But we KNOW the drug trade. We know who and what it involves. We know the people who produce and distribute this poison. We know what happens to people who use this stuff. We’ve seen meth houses blow up, we’ve seen the toothless emaciated denizens destroyed by crack. We’ve seen the babies in the neonatal wards of hospitals, surrounded by tubes and wires, desperately trying to survive, after their biological parents infected them with disease and drug addiction in the womb.
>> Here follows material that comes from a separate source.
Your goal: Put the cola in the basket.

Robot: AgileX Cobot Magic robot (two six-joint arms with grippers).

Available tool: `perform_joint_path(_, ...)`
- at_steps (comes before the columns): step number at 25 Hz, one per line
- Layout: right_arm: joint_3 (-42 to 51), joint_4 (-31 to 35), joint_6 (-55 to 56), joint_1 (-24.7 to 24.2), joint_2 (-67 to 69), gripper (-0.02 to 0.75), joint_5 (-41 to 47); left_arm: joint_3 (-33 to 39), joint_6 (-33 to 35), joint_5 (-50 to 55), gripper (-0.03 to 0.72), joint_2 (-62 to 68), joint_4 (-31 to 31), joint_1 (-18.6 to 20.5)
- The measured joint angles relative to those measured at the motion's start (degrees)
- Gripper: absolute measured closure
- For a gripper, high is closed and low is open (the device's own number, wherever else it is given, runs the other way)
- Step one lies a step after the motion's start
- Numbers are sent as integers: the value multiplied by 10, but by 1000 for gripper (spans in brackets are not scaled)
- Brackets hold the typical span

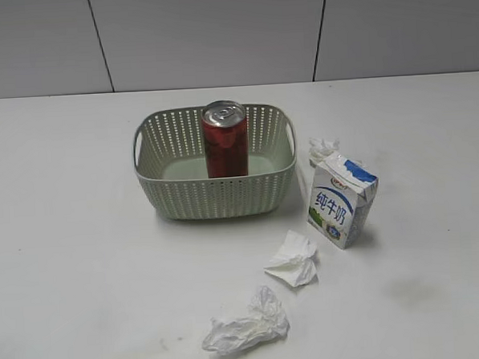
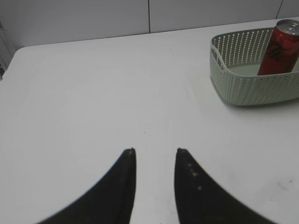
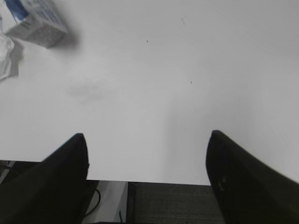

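The red cola can (image 1: pixel 225 140) stands upright inside the pale green basket (image 1: pixel 216 195) at the table's middle back. Both also show in the left wrist view, the can (image 2: pixel 279 48) inside the basket (image 2: pixel 243 84) at the upper right. My left gripper (image 2: pixel 155 150) is open and empty over bare table, well to the left of the basket. My right gripper (image 3: pixel 147 135) is wide open and empty near the table's front edge. Neither gripper shows in the exterior view.
A white-and-blue milk carton (image 1: pixel 341 200) stands right of the basket, and its corner shows in the right wrist view (image 3: pixel 35 21). Crumpled white tissues lie behind the carton (image 1: pixel 323 148), in front of the basket (image 1: pixel 293 259) and nearer the front (image 1: pixel 245 325).
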Motion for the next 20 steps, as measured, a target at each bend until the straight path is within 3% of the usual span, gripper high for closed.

We know what these convicts were part of, and we ask, How DARE that man in the White House call it “non-violent”?

The Imperial President

This administration serves, in many ways, as the culmination of a century-long process to centralize power in the hands of the national executive branch.

Wilson may have begun it with his early “progressive” ideas… the four-term Roosevelt accelerated it by creating federal agencies, all under the president’s control… Johnson and Carter certainly expanded them to the point where nothing could control them, so they could become an untrackable hydra, a self-sustaining bureaucracy that could expand its reach even under Republican presidents, because no overseer could ever know everything they were doing…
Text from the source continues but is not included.